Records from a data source
┄┄┄┄┄┄

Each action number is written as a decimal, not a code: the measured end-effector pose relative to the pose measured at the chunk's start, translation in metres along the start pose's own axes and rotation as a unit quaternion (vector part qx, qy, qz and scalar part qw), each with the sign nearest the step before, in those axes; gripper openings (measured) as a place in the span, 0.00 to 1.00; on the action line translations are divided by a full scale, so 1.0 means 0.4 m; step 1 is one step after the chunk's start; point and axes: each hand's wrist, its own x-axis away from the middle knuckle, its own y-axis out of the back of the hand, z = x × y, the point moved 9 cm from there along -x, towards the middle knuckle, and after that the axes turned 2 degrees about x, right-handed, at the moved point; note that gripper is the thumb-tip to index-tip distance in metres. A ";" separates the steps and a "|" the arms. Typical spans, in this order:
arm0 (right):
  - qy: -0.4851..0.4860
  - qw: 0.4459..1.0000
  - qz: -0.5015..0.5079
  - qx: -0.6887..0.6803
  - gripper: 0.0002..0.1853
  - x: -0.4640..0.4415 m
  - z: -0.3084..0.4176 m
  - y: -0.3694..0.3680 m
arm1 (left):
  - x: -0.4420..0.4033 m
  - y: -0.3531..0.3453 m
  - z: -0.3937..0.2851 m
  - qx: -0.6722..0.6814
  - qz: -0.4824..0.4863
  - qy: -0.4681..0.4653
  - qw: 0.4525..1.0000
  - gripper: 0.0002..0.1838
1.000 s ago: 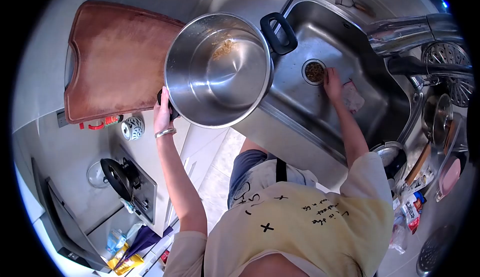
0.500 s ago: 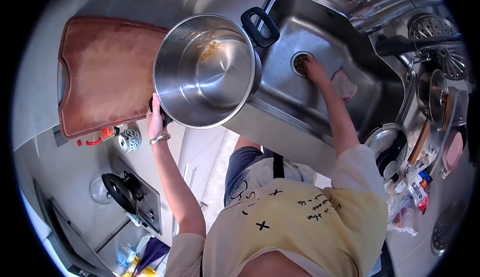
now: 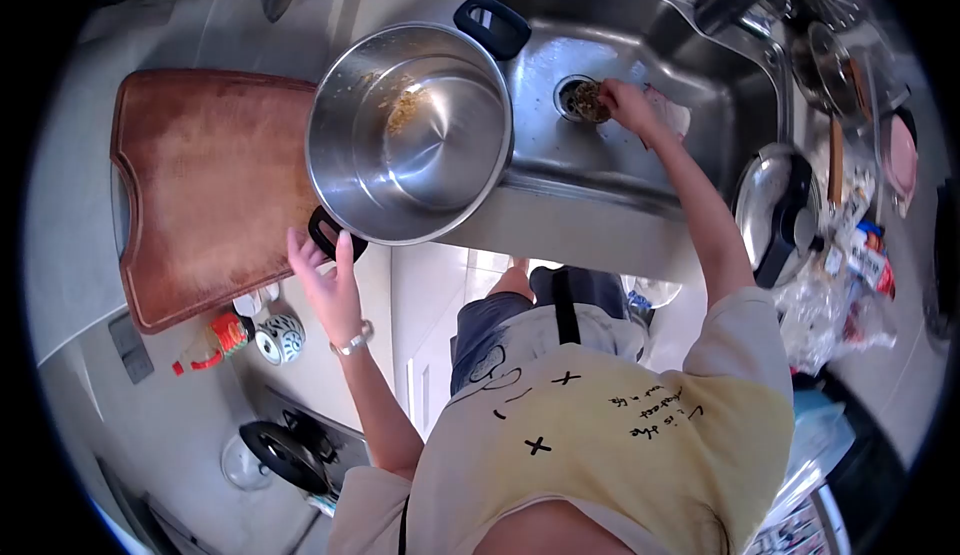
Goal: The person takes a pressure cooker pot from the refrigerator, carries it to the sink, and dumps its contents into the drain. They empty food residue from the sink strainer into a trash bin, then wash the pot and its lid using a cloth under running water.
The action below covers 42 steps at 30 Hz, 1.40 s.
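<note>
A large steel pot with black handles rests between the brown cutting board and the sink, with yellowish food bits on its inner bottom. Beside its near handle is my left hand, fingers spread and gripping nothing. Over the steel sink, my right hand pinches the rim of a sink strainer full of food scraps. The strainer is tilted and lifted out of the drain opening. Partly behind my right wrist lies a pale, reddish-edged piece that I cannot identify.
The cutting board lies left of the pot. A steel lid, plastic packages and utensils crowd the right counter. A patterned can, a red-capped bottle and a black pan stand at lower left.
My right hand has raised the strainer from the drain and shifted it right. My left hand has loosened from the pot handle and spread its fingers. The camera view has turned slightly.
</note>
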 end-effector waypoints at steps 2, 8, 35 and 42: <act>-0.005 1.000 -0.025 0.013 0.06 0.049 0.056 0.073 | 0.064 0.031 -0.144 -0.129 -0.067 -0.186 0.972 0.29; -0.028 0.994 -0.095 0.037 0.05 0.173 0.147 0.195 | 0.252 -0.139 -0.337 -0.006 0.189 -0.358 0.914 0.25; -0.017 0.988 -0.150 0.022 0.09 0.358 0.302 0.251 | 0.308 -0.925 -0.186 0.171 0.385 -0.356 0.834 0.43; -0.049 0.938 -0.342 0.024 0.11 0.479 0.309 0.200 | 0.295 -0.928 -0.149 0.034 0.333 -0.385 0.860 0.38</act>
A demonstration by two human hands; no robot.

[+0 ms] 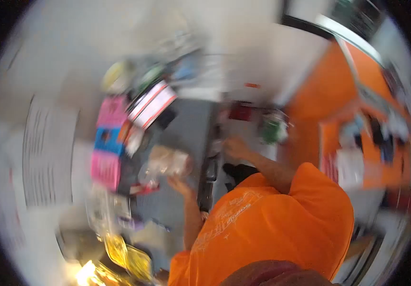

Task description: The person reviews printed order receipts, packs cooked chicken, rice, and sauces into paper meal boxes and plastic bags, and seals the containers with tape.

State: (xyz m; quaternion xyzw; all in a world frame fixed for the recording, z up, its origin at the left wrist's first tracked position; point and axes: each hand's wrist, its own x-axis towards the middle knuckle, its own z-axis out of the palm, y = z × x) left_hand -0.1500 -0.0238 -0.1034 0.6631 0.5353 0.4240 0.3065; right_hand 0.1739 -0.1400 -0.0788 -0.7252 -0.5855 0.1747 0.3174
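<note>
The whole view is smeared by motion. My left hand [180, 186] is over the grey worktop [191, 124], its fingers stretched towards a brown package in clear plastic [169, 161]. Whether the fingertips touch the package I cannot tell. My right hand [236, 147] is past the worktop's dark edge, in front of my body. Its fingers are too blurred to make out, and nothing can be recognised in it.
Pink bins [106, 169] and a blue bin [109, 139] line the worktop's far side, near a white box with red stripes [153, 104]. Yellow packets [128, 257] lie at lower left. Orange shelving [327, 90] stands at right. A green-and-white bundle [273, 127] sits beyond my right hand.
</note>
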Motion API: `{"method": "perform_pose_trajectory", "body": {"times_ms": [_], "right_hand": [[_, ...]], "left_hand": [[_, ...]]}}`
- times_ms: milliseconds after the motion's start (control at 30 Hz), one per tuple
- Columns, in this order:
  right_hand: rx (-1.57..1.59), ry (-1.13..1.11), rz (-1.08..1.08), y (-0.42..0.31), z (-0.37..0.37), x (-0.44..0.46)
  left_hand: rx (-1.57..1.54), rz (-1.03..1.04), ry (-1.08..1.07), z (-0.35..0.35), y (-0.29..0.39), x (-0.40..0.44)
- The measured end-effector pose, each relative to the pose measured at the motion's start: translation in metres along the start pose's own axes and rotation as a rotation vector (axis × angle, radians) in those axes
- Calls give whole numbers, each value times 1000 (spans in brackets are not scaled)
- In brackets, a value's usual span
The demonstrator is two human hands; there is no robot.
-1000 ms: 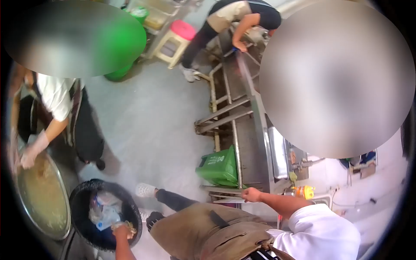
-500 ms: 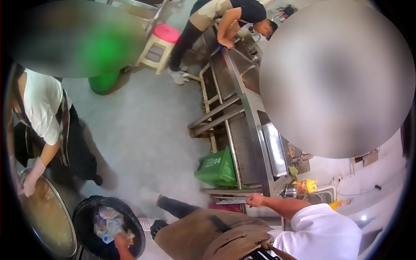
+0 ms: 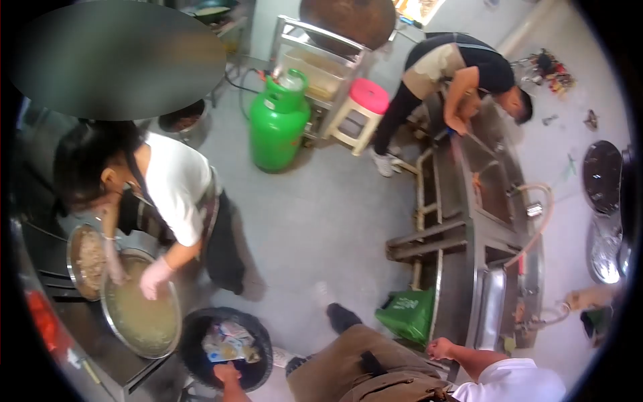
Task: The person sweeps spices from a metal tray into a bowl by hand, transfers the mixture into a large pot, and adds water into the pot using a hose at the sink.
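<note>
Left hand (image 3: 228,372) noted just beside rubbish (image 3: 229,340) in the black bin (image 3: 262,328), lower left, whose wide mouth presumably eases disposal; right hand (image 3: 440,348) well apart, near the green bin (image 3: 407,315), lower right; neither grip can be determined.

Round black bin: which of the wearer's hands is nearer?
Left: the left hand is at the round black bin; the right hand is away to the right, beyond the brown apron.

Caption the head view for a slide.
Kitchen scene: left hand over a black bin, a co-worker's gloved hands at a wide metal pan.
</note>
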State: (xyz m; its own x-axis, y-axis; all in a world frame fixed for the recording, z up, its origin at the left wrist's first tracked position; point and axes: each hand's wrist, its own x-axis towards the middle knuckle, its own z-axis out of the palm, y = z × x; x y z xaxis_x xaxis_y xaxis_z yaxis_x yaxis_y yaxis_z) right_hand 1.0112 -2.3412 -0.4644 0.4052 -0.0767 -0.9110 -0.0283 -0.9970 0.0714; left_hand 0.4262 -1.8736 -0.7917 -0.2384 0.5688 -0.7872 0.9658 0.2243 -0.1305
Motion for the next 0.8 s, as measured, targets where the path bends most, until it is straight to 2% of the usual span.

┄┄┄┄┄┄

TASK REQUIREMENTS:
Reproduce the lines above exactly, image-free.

ANSWER BOX:
Each action number is written as a decimal, not a code: the measured end-effector pose relative to the pose measured at the chunk's start, translation in metres along the start pose's own axes and rotation as a unit quaternion (vector part qx, qy, qz and scalar part qw), each with the sign nearest the step before, in those axes; gripper openings (measured) as a place in the span, 0.00 to 1.00; on the action line translations are divided by a full scale, so 1.0 means 0.4 m; step 1 is one step after the chunk's start; point and axes: each hand's wrist, its own x-axis away from the middle knuckle, its own y-axis out of the back of the hand, z = x × y, the point moved 9 cm from there along -x, towards the middle knuckle, and after that the axes turned 2 degrees about x, right-handed, at the moved point; note that gripper is the thumb-tip to index-tip distance in metres. A ";" separates the steps and a "|" the arms. Typical spans, in this order:
arm0 (right):
  - qy: -0.4851..0.4860
  - qw: 0.4459..1.0000
  - qz: -0.5015..0.5079
  - qx: -0.6887..0.6803
  - gripper: 0.0002..0.1853
  - x: -0.4640..0.4415 m
  - z: -0.3084..0.4176 m
  - y: -0.3694..0.3680 m
arm1 (left):
  - x: -0.4420..0.4033 m
  - y: -0.3531..0.3453 m
  - z: -0.3937..0.2851 m
  - qx: -0.6722..0.6814
  - qz: -0.4824..0.4863
  - qy: -0.4681..0.4653
  - qw: 0.4525..1.0000
  - gripper: 0.0002..0.1838
1.000 s ago: 
0.500 s ago: 
now: 
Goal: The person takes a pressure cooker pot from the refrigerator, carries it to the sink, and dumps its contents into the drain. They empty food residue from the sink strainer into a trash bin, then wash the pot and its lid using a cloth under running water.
The action below covers 42 steps at 30 Hz, 1.40 s.
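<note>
A large steel pot with black handles rests between the brown cutting board and the sink, with yellowish food bits on its inner bottom. Beside its near handle is my left hand, fingers spread and gripping nothing. Over the steel sink, my right hand pinches the rim of a sink strainer full of food scraps. The strainer is tilted and lifted out of the drain opening. Partly behind my right wrist lies a pale, reddish-edged piece that I cannot identify.
The cutting board lies left of the pot. A steel lid, plastic packages and utensils crowd the right counter. A patterned can, a red-capped bottle and a black pan stand at lower left.
My right hand has raised the strainer from the drain and shifted it right. My left hand has loosened from the pot handle and spread its fingers. The camera view has turned slightly.
</note>
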 end-effector waypoints at steps 2, 8, 35 and 42: <act>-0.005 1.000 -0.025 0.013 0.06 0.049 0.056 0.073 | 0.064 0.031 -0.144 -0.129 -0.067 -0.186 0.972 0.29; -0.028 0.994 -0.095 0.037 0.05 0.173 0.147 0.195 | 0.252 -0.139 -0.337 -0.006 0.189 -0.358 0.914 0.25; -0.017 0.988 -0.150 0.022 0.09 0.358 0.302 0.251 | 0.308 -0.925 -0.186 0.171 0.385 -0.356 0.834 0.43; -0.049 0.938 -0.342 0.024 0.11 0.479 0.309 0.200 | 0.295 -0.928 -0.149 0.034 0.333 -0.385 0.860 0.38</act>
A demonstration by two human hands; no robot.

[+0 ms] 

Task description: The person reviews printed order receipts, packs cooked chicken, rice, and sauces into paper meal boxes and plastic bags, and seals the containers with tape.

State: (xyz m; quaternion xyzw; all in a world frame fixed for the recording, z up, its origin at the left wrist's first tracked position; point and axes: each hand's wrist, its own x-axis towards the middle knuckle, its own z-axis out of the palm, y = z × x) left_hand -0.1500 -0.0238 -0.1034 0.6631 0.5353 0.4240 0.3065; right_hand 0.1739 -0.1400 -0.0788 -0.7252 -0.5855 0.1747 0.3174
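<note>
The whole view is smeared by motion. My left hand [180, 186] is over the grey worktop [191, 124], its fingers stretched towards a brown package in clear plastic [169, 161]. Whether the fingertips touch the package I cannot tell. My right hand [236, 147] is past the worktop's dark edge, in front of my body. Its fingers are too blurred to make out, and nothing can be recognised in it.
Pink bins [106, 169] and a blue bin [109, 139] line the worktop's far side, near a white box with red stripes [153, 104]. Yellow packets [128, 257] lie at lower left. Orange shelving [327, 90] stands at right. A green-and-white bundle [273, 127] sits beyond my right hand.
</note>
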Motion API: `{"method": "perform_pose_trajectory", "body": {"times_ms": [_], "right_hand": [[_, ...]], "left_hand": [[_, ...]]}}`
- times_ms: milliseconds after the motion's start (control at 30 Hz), one per tuple
- Columns, in this order:
  right_hand: rx (-1.57..1.59), ry (-1.13..1.11), rz (-1.08..1.08), y (-0.42..0.31), z (-0.37..0.37), x (-0.44..0.46)
  left_hand: rx (-1.57..1.54), rz (-1.03..1.04), ry (-1.08..1.07), z (-0.35..0.35), y (-0.29..0.39), x (-0.40..0.44)
- The measured end-effector pose, each relative to the pose measured at the motion's start: translation in metres along the start pose's own axes and rotation as a rotation vector (axis × angle, radians) in those axes
- Calls give whole numbers, each value times 1000 (spans in brackets are not scaled)
- In brackets, a value's usual span
The demonstrator is two human hands; there is no robot.
-1000 ms: 
-500 ms: 
+0 ms: 
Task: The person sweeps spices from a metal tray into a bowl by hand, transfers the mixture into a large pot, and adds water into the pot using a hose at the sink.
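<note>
Left hand (image 3: 228,372) noted just beside rubbish (image 3: 229,340) in the black bin (image 3: 262,328), lower left, whose wide mouth presumably eases disposal; right hand (image 3: 440,348) well apart, near the green bin (image 3: 407,315), lower right; neither grip can be determined.

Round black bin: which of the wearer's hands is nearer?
Left: the left hand is at the round black bin; the right hand is away to the right, beyond the brown apron.

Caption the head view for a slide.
Kitchen scene: left hand over a black bin, a co-worker's gloved hands at a wide metal pan.
</note>
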State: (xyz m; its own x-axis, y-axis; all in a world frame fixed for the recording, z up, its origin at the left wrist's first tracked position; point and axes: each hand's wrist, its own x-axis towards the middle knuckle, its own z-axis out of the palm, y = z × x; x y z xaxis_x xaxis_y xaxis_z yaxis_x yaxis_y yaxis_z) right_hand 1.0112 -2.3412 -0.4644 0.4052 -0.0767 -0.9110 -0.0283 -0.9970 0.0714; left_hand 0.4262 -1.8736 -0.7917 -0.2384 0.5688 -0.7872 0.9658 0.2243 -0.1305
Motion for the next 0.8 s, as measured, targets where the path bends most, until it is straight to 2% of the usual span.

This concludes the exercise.